## WHAT TO DO
Only the lines of the data below from the one with "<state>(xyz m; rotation" through the one with "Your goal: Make" are wanted. Repeat them exactly.

:::

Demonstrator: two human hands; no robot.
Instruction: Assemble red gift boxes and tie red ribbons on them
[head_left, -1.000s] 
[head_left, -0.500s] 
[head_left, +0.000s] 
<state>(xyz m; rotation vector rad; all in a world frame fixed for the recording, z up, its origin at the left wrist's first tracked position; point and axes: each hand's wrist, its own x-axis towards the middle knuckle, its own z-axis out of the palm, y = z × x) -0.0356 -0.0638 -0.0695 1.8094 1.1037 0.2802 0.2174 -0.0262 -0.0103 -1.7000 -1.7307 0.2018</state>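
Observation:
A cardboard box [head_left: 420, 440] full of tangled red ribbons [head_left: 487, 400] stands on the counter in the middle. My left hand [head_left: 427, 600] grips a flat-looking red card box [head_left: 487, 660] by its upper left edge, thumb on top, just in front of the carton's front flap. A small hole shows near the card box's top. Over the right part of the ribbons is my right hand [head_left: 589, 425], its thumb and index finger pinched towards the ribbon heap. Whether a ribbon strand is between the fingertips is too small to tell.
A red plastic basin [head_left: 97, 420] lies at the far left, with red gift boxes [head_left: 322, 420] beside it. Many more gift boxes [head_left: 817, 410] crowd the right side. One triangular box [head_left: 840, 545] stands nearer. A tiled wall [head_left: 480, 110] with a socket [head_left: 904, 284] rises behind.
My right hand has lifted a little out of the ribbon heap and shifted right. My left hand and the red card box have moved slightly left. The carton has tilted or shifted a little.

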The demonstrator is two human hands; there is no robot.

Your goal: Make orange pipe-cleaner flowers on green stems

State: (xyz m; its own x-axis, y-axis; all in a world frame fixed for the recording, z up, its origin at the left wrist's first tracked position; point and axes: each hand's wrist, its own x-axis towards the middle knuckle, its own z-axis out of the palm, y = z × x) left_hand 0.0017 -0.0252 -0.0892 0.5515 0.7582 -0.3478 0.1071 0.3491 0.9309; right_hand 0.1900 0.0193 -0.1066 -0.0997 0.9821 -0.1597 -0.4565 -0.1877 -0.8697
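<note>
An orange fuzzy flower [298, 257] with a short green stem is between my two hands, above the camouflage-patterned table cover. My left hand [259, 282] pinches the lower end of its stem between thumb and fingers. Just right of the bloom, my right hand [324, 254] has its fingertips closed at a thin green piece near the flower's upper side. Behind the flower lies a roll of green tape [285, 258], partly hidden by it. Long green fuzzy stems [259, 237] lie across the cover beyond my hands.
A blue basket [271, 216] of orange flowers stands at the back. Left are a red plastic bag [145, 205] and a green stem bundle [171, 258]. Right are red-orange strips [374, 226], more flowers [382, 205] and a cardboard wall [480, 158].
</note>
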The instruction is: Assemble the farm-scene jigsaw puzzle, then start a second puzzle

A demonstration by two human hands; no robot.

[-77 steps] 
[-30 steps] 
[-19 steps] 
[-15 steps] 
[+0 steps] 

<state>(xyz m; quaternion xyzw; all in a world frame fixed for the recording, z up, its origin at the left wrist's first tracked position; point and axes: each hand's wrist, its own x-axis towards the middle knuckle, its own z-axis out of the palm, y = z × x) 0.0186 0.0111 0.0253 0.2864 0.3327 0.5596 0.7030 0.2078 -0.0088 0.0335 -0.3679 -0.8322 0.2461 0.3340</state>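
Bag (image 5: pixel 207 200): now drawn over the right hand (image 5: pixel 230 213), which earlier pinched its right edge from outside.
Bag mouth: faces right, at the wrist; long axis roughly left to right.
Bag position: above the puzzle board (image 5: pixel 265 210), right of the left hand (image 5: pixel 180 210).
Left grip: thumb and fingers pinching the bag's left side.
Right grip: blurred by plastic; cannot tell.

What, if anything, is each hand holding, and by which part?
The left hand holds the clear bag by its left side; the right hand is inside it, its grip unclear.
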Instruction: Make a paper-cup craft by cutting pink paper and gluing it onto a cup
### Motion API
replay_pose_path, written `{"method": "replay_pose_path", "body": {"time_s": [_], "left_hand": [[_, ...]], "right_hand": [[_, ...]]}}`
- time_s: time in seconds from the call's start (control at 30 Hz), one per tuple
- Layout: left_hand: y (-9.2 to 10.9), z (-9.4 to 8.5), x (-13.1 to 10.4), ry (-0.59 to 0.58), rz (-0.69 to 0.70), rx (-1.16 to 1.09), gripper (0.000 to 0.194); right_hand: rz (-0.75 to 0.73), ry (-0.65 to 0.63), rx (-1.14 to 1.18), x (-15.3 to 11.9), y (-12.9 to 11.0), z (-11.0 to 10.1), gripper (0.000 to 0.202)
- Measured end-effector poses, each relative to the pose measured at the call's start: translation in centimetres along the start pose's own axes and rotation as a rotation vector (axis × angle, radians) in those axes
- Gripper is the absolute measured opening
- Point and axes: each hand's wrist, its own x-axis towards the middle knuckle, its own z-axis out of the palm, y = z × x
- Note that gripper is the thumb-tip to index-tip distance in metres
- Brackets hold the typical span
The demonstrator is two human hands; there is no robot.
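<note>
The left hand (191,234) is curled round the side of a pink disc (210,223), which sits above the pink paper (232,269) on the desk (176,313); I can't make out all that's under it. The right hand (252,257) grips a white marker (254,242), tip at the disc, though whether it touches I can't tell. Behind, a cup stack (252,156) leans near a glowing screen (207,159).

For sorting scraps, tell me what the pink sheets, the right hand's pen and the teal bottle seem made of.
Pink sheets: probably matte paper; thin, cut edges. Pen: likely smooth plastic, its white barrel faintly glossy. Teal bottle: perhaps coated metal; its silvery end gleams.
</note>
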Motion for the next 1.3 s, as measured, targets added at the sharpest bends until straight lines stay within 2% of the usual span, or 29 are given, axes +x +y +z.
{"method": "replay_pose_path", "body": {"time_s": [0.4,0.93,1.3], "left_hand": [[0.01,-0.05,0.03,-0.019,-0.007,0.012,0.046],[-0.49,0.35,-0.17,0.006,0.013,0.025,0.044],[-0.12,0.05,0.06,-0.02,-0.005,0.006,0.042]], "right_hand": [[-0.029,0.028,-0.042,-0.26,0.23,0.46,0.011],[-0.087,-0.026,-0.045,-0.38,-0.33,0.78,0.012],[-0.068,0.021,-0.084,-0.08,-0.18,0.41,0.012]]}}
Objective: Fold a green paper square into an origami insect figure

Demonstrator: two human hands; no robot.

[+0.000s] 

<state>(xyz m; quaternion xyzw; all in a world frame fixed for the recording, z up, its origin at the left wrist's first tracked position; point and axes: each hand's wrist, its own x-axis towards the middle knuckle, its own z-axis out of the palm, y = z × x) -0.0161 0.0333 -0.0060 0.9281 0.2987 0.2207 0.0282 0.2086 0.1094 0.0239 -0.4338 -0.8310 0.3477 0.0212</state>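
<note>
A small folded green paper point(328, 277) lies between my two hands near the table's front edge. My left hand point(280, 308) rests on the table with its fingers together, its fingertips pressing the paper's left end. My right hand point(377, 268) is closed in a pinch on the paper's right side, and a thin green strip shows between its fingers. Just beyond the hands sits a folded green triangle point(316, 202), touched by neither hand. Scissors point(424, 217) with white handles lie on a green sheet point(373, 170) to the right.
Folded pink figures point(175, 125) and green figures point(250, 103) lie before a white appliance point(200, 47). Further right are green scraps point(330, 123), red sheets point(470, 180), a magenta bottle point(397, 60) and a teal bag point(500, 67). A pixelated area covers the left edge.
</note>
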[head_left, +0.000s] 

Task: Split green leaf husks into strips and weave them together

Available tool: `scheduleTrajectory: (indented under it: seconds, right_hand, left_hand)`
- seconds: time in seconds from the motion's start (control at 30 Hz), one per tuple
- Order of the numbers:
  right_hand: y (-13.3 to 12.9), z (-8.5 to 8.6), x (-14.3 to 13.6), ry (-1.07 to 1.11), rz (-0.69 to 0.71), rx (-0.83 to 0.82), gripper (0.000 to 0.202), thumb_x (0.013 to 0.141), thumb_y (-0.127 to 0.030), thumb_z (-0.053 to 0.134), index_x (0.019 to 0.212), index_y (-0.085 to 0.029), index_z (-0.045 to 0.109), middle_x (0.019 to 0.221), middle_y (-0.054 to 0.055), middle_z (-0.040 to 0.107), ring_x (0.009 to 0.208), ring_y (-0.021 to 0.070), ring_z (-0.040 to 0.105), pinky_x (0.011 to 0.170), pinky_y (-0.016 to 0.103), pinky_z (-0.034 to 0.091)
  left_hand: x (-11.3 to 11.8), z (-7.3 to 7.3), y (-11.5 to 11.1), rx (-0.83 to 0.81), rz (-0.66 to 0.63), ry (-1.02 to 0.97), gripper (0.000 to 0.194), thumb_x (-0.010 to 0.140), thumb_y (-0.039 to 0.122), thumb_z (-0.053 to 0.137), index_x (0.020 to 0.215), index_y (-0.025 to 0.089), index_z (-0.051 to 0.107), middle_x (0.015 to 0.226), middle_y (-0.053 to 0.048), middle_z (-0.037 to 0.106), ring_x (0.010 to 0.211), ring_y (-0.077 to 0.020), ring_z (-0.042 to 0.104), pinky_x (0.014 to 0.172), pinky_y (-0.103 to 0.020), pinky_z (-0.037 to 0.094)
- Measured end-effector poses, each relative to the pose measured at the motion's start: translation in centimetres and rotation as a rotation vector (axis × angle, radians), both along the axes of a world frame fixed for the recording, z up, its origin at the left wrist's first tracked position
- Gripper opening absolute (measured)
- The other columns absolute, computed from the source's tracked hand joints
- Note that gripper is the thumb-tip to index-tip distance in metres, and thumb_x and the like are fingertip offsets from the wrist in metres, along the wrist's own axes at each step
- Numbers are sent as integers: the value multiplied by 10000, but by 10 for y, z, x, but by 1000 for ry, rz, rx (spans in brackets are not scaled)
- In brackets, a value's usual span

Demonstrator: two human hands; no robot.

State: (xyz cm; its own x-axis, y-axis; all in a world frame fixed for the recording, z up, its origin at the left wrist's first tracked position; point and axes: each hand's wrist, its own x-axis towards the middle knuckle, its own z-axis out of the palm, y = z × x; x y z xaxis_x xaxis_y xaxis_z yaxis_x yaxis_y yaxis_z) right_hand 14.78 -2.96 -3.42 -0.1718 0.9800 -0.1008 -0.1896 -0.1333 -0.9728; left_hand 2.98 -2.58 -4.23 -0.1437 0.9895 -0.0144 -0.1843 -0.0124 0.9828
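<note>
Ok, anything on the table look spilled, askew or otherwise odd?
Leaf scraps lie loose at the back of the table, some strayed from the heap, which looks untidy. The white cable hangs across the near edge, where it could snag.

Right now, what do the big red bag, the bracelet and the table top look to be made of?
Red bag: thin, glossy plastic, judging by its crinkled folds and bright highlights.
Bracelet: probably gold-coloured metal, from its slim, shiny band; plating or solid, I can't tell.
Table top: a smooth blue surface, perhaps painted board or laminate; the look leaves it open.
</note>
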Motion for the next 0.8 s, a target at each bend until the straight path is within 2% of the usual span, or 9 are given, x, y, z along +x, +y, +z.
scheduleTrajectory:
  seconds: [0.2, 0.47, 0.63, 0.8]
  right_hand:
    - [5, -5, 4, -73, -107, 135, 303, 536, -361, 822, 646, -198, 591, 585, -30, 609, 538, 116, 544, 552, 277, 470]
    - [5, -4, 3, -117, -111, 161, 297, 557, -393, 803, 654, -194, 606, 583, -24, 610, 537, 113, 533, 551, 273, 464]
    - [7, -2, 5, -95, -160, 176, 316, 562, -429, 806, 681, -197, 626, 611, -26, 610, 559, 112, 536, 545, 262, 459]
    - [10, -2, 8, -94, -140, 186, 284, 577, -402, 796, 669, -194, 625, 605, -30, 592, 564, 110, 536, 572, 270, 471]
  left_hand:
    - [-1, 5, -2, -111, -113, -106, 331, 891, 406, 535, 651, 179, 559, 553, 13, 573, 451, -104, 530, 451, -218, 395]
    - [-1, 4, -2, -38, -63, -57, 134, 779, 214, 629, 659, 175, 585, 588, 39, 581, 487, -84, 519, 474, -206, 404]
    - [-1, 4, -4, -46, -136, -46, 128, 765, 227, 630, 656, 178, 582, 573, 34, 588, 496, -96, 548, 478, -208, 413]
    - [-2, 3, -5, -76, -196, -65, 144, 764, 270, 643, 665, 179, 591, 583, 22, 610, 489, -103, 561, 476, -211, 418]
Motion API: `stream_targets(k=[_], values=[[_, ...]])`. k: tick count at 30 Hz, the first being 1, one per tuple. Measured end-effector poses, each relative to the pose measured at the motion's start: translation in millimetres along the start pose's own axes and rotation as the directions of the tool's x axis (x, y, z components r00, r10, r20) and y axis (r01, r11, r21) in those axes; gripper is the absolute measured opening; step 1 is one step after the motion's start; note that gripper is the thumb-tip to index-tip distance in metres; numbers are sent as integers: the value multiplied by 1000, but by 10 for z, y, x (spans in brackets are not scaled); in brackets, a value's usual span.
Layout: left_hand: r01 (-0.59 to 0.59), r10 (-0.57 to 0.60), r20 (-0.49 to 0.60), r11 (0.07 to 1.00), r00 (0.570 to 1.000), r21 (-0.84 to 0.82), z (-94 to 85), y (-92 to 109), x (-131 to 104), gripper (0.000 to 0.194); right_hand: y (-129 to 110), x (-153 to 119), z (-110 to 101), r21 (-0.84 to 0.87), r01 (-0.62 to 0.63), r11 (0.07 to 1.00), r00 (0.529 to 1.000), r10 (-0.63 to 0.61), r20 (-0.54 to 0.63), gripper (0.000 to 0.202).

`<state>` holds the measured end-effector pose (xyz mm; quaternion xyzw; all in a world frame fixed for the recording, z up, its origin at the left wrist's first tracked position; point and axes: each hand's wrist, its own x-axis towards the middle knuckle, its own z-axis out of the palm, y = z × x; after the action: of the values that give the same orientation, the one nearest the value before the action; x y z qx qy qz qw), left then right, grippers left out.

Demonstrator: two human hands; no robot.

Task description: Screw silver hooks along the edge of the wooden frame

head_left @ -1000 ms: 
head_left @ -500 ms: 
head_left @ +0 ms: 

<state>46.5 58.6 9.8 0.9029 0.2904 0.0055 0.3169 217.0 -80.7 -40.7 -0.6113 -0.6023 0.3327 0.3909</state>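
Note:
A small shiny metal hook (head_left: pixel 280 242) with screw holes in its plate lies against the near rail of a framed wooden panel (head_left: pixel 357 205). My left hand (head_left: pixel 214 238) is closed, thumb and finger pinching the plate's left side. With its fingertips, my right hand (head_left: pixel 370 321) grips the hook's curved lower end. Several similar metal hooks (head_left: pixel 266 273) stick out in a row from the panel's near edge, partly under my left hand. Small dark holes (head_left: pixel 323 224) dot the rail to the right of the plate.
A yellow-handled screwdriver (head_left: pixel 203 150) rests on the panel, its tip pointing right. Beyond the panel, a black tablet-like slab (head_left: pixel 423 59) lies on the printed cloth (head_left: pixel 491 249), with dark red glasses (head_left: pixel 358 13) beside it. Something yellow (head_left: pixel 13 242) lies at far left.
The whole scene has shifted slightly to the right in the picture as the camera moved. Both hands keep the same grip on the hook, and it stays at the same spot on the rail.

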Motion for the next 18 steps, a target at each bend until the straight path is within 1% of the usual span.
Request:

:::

## ANSWER SPACE
<state>(xyz m; rotation vector rad; all in a world frame fixed for the recording, z up, its origin at the left wrist's first tracked position; point and axes: each hand's wrist, its own x-axis towards the middle knuckle, its own z-axis out of the palm, y = z × x) -0.0356 -0.0638 -0.0695 1.8094 1.1037 0.2802 0.2174 -0.0262 -0.0103 -1.7000 -1.7307 0.2018</state>
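Observation:
A cardboard box [head_left: 420, 440] full of tangled red ribbons [head_left: 487, 400] stands on the counter in the middle. My left hand [head_left: 427, 600] grips a flat-looking red card box [head_left: 487, 660] by its upper left edge, thumb on top, just in front of the carton's front flap. A small hole shows near the card box's top. Over the right part of the ribbons is my right hand [head_left: 589, 425], its thumb and index finger pinched towards the ribbon heap. Whether a ribbon strand is between the fingertips is too small to tell.
A red plastic basin [head_left: 97, 420] lies at the far left, with red gift boxes [head_left: 322, 420] beside it. Many more gift boxes [head_left: 817, 410] crowd the right side. One triangular box [head_left: 840, 545] stands nearer. A tiled wall [head_left: 480, 110] with a socket [head_left: 904, 284] rises behind.
My right hand has lifted a little out of the ribbon heap and shifted right. My left hand and the red card box have moved slightly left. The carton has tilted or shifted a little.
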
The demonstrator is two human hands; there is no robot.

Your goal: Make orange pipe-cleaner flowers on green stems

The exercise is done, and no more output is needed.